I assume that dV in this formula is Vdd in the driver?
So, using the max (for the FAN3121 driver) of 18V, that would be my dv?
dt = (18V * .000,000,006,540)/11.4 = 10.3nS?
seems awefully low. too good to be true? I'm not sure I'm doing this right... plus I need to add a gate resistor. Lets say I add a 10Ω resistor (do I really need to go all the way to 10Ω?), which is going to limit current to 1.8A
then
(18V * .000,000,006,540)/1.8A = 1.1772μS?
That made a big difference. Not sure what size gate resistor to use. the application note shows in figure 4 2.2-22Ω; I would assume you would want to go with the smallest possible, but not sure.

Also I know I read somewhere that frequency plays a part in this, but the equation did not include frequency. AAAHH I don't know what's going on! (pulling my hair out)

Should I just go with the TC4422 that the application note suggests (10,000pF)?

It's really not so important. They never behave like the spec. sheet when you get them in the circuit anyway. The data sheet will usually show the switch times with a gate resistor and 10 volts on the gate. (There is little advantage to a gate voltage over 10 volts.) Since Qg is switch time with a constant 1 amp I usually just use half the peak gate current. Ton=1/2 I gate X Qg. So in your case they spec a 2.7 ohm gate resistor. So 3.7 amps peak/2= 1.85. Qg is 170/1.85=92ns. Compare this with there switch times with the 2.7 ohm resistor of 92 ns. Pretty close I guess. When you get it on a board with traces and stuff it may be twice as slow - enter the scope. I would use a single driver and say 7.5 ohm gate resistors for each FET.
Speaking of gate drivers. I'm guessing you are building a H-Bridge or a Half-Bridge. This will require a high side driver as well as a low side driver. So you might want to look for at least 1/2 bridge drivers.
PS. your scope with 10X probes should work at your voltages.

ronv said:

It's really not so important. They never behave like the spec. sheet when you get them in the circuit anyway. The data sheet will usually show the switch times with a gate resistor and 10 volts on the gate. (There is little advantage to a gate voltage over 10 volts.) Since Qg is switch time with a constant 1 amp I usually just use half the peak gate current. Ton=1/2 I gate X Qg. So in your case they spec a 2.7 ohm gate resistor. So 3.7 amps peak/2= 1.85. Qg is 170/1.85=92ns. Compare this with there switch times with the 2.7 ohm resistor of 92 ns. Pretty close I guess. When you get it on a board with traces and stuff it may be twice as slow - enter the scope. I would use a single driver and say 7.5 ohm gate resistors for each FET.
Speaking of gate drivers. I'm guessing you are building a H-Bridge or a Half-Bridge. This will require a high side driver as well as a low side driver. So you might want to look for at least 1/2 bridge drivers.
PS. your scope with 10X probes should work at your voltages.

Click to expand...

In all 10's of times I've looked over the datasheet, I missed that (gate resistor) every time!

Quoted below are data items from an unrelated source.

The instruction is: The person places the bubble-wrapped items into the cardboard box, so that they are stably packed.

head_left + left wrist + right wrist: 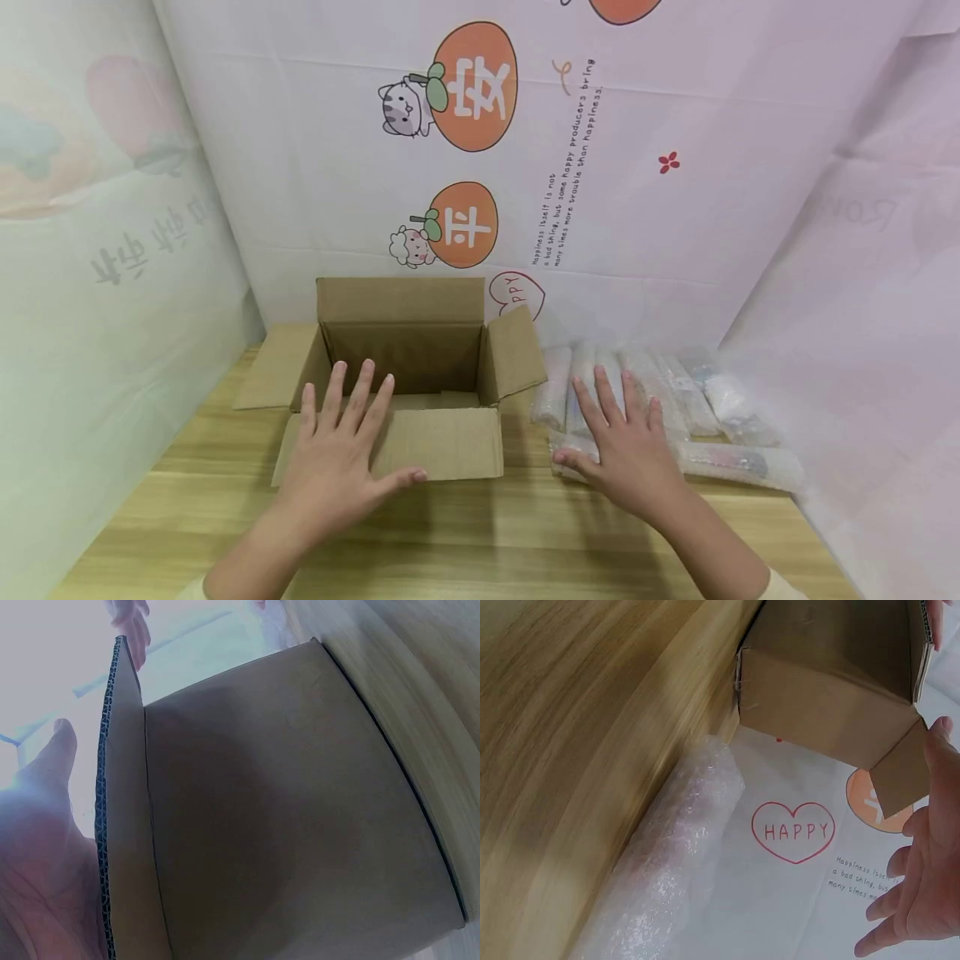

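An empty-looking cardboard box [405, 358] stands on the table with its flaps folded outward. My left hand [333, 458] is spread over the box's front flap [450, 446], fingers straight and holding nothing. In the left wrist view the box's front wall [247, 802] fills most of the frame, with the left palm [45, 847] beyond the flap edge. To the right, my right hand [630, 450] is spread above several bubble-wrapped packages [652, 375], also holding nothing. One long bubble-wrapped package [742, 465] lies crosswise in front of the others, partly hidden by that hand.
The wooden table [450, 542] runs up to a printed white cloth [645, 233] behind the box. More pale cloth hangs on the left [112, 317] and right [862, 333]. A side flap [517, 354] sticks out toward the packages.
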Demonstrator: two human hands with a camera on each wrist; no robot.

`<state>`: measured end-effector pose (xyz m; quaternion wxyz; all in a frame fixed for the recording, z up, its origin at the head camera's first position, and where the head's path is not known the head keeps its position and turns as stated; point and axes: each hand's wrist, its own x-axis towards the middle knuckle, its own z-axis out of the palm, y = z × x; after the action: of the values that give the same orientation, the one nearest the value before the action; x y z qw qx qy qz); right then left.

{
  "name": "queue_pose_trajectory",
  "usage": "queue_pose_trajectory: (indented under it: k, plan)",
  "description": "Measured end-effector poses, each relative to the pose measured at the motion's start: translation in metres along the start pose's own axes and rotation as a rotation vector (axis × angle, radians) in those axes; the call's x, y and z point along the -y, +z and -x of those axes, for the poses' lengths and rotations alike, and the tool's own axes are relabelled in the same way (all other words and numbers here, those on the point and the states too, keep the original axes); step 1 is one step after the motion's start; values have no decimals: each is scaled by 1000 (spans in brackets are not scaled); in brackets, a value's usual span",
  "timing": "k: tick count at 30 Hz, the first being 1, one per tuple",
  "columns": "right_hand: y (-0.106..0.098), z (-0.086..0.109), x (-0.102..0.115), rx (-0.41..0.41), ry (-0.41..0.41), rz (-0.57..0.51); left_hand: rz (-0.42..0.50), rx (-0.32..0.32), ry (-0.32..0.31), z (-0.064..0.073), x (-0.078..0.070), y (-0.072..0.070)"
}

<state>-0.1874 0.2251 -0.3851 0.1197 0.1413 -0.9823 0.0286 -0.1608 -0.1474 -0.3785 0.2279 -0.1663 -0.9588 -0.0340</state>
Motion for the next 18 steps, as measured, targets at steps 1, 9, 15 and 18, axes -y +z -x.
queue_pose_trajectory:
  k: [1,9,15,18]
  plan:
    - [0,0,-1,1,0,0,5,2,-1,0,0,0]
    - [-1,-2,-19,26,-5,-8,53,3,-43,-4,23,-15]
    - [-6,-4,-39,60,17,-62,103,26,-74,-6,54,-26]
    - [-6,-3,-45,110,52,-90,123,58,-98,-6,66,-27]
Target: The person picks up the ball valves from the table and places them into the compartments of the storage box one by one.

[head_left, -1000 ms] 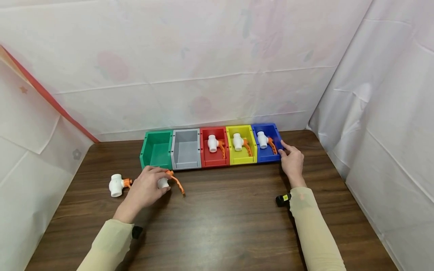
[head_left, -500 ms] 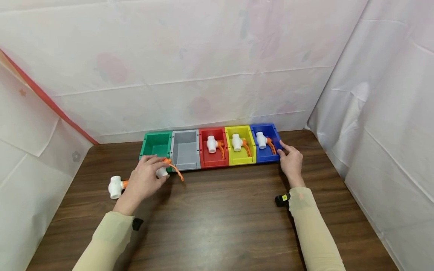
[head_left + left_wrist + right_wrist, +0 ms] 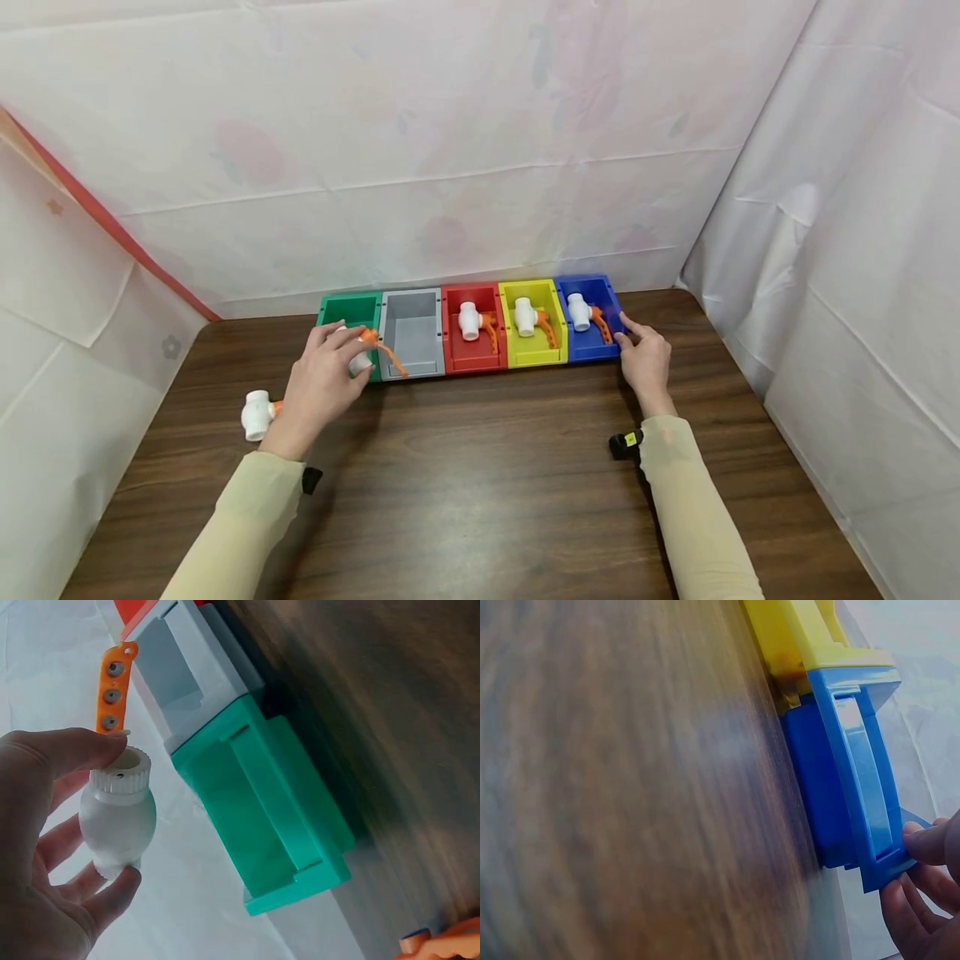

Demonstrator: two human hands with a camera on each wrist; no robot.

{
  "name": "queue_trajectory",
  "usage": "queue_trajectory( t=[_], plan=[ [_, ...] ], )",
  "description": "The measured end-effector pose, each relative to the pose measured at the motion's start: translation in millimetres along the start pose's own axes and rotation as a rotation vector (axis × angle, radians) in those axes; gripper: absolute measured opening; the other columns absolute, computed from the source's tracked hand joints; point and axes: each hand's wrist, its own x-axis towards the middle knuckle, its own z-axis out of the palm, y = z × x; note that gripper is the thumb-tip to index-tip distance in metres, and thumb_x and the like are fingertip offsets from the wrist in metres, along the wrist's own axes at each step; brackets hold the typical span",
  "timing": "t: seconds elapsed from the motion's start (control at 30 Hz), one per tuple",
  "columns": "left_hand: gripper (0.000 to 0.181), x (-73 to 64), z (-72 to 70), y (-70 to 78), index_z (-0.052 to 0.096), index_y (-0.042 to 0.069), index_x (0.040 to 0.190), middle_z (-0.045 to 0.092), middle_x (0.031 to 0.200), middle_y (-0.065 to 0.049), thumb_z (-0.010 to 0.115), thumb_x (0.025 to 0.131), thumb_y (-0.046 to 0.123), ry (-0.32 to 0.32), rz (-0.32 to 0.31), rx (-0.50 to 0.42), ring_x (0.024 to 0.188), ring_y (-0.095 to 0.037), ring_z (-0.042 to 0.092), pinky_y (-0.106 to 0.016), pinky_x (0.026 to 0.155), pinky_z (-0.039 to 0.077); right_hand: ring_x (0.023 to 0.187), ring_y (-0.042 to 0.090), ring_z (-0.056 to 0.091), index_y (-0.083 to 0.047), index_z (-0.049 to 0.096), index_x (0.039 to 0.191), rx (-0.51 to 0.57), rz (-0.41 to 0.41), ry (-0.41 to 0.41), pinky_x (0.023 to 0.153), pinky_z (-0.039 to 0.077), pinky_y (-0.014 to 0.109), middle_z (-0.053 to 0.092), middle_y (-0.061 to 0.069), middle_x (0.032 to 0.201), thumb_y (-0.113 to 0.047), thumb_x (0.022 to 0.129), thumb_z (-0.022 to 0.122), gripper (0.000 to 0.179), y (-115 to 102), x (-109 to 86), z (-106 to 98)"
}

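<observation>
A white ball valve [image 3: 118,817] with an orange handle is pinched between the thumb and fingers of my left hand [image 3: 321,377]. In the head view it overlaps the front of the green bin [image 3: 349,307], and its handle points right across the grey bin's front. In the left wrist view the green bin's inside holds nothing. My right hand [image 3: 647,360] grips the right front corner of the blue bin [image 3: 864,772], thumb over the rim and fingers outside. A second ball valve [image 3: 257,415] lies on the table left of my left wrist, its handle partly hidden.
Five bins form a row against the white curtain. Ball valves lie in the red bin [image 3: 459,353], the yellow bin [image 3: 537,357] and the blue one; the grey bin [image 3: 412,333] holds none. Brown wooden table [image 3: 480,483] stretches in front, with curtains [image 3: 855,250] beside it.
My left hand has lifted the ball valve and carried it forward from the table to the green bin. The right hand has stayed on the blue bin.
</observation>
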Motion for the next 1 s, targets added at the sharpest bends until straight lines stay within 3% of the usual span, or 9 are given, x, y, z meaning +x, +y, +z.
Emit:
queue_trajectory(
  t=[0.4,0.63,0.77,1.0],
  plan=[
    [0.044,18.7,3.9,4.7,0.072,0.006,0.118,0.061,0.133,-0.016,0.084,0.075,0.007,0.012,0.045,0.010,0.134,-0.041,0.040,-0.056,0.071,0.056,0.112,0.036,0.059,-0.018,0.065,0.134,0.005,-0.005,0.003,0.099,0.041,0.051,0.064,0.014,0.130,-0.013,0.095,0.069,0.039,-0.8,-1.2,-0.5],
    [0.039,32.8,10.2,5.8,0.073,0.005,0.113,0.062,0.130,-0.018,0.084,0.075,0.007,0.017,0.098,0.032,0.130,-0.043,0.043,-0.055,0.092,0.049,0.108,0.036,0.059,-0.018,0.065,0.134,0.002,-0.010,0.004,0.097,0.042,0.051,0.065,0.015,0.129,-0.013,0.096,0.068,0.039,-0.3,-0.7,0.0],
    [0.036,39.4,13.7,6.9,0.074,0.005,0.111,0.063,0.130,-0.017,0.083,0.076,0.008,0.005,0.101,0.039,0.129,-0.041,0.044,-0.054,0.097,0.046,0.105,0.034,0.060,-0.019,0.066,0.133,0.006,-0.013,0.010,0.094,0.044,0.049,0.065,0.014,0.128,-0.013,0.095,0.069,0.038,-0.4,-0.9,0.3],
    [0.036,49.3,19.3,8.2,0.074,0.006,0.114,0.064,0.129,-0.017,0.080,0.078,0.009,-0.035,0.102,0.048,0.129,-0.041,0.045,-0.054,0.091,0.050,0.105,0.033,0.061,-0.019,0.066,0.133,0.009,-0.011,0.012,0.093,0.046,0.049,0.065,0.015,0.128,-0.012,0.095,0.069,0.039,-0.5,-1.5,0.9]
  ],
)
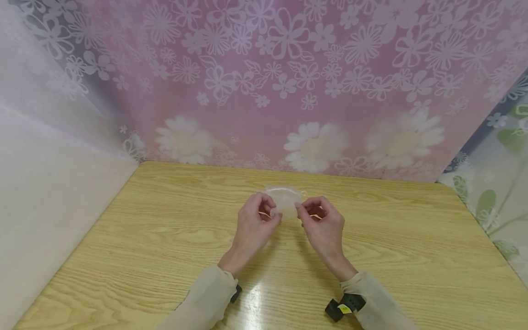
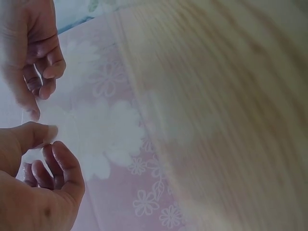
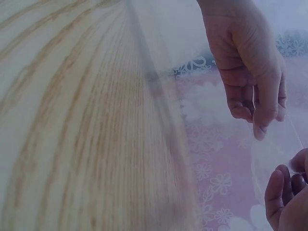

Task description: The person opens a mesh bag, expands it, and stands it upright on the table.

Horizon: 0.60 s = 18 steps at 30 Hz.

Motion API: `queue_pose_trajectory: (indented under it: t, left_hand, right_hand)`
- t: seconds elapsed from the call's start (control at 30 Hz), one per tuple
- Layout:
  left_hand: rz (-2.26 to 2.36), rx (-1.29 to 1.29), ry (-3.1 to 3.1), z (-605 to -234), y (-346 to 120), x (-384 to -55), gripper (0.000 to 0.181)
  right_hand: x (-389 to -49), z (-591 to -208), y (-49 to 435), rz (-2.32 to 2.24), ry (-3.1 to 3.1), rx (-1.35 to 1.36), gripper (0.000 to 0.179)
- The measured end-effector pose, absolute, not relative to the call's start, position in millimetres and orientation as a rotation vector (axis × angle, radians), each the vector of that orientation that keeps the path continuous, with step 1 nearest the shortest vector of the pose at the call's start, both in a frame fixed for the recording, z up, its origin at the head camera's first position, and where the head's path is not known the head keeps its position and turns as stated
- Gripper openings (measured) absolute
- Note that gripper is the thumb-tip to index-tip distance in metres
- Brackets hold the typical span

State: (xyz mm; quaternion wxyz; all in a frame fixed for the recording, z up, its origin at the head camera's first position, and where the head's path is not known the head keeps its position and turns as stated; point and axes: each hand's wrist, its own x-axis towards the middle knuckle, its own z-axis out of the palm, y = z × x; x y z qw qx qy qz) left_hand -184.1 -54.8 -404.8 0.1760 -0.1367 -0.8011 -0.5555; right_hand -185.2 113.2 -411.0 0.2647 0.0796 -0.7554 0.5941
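A thin, see-through plastic sheet (image 1: 286,200), perhaps a small bag, is stretched between both hands over the far middle of the table. Its upper edge bows and catches the light. My left hand (image 1: 252,225) pinches its left side between thumb and index finger. On the other side, my right hand (image 1: 327,228) pinches the right edge with its fingertips. The right wrist view shows the clear plastic (image 3: 275,147) hanging between the two hands, its thin edges faintly visible. In the left wrist view the plastic hardly stands out from the background.
A wood-grain table (image 1: 165,256) spreads beneath the hands. Pink cloth with white flowers (image 1: 247,105) hangs behind its far edge. A pale curtain (image 1: 57,174) borders the left, a leaf-patterned one (image 1: 491,206) the right. A dark wrist strap (image 1: 350,303) circles the right sleeve.
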Motion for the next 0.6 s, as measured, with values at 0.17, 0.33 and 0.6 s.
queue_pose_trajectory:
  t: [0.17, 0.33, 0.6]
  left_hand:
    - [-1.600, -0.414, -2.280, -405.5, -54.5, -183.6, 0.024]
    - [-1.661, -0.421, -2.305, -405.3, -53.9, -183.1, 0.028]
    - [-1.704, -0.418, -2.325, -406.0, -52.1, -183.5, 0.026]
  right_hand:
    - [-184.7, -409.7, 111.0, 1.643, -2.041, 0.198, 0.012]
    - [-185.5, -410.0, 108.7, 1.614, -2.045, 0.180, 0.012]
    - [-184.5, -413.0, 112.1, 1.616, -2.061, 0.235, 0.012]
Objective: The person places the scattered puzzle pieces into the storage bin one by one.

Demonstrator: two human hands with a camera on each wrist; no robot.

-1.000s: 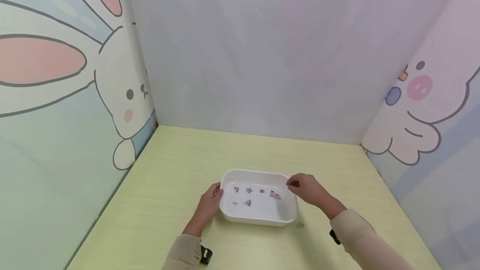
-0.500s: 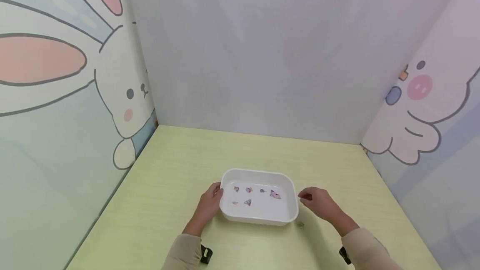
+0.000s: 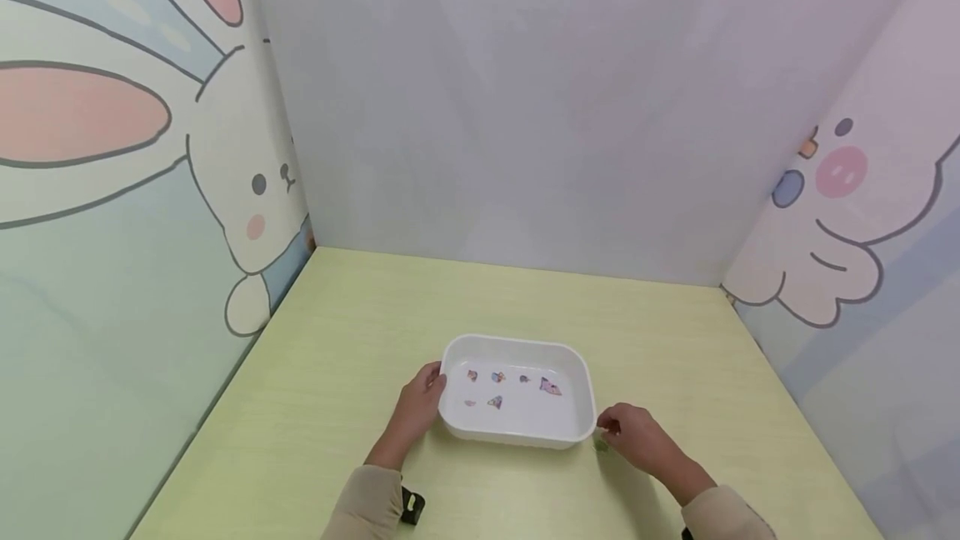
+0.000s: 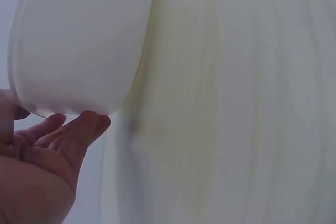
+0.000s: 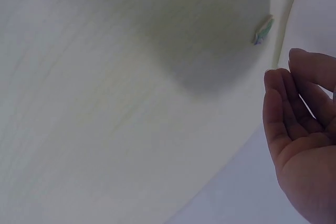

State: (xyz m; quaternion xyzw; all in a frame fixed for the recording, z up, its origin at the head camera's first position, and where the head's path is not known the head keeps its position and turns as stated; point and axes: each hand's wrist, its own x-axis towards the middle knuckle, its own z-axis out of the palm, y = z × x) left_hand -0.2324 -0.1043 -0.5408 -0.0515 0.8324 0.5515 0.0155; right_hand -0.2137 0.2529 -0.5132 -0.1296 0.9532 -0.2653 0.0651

Thanks! Do you think that means they determined that 2.7Ω is the minimum required to prevent ringing?
Why do you recommend 7.5Ω? I'm sure it's personal experience, but can you explain? why would the 2.7Ω from the datasheet be insufficient? (I think) I want to make it switch as fast as possible to minimize loss.
Regarding

I usually just use half the peak gate current. Ton=1/2 I gate X Qg.

Click to expand...

is this (the 1/2 gate current) your own thumb rule for accounting for real world losses and the circuit board, or is there a mathematical reason for this?

Thank you very much, you have been very helpful!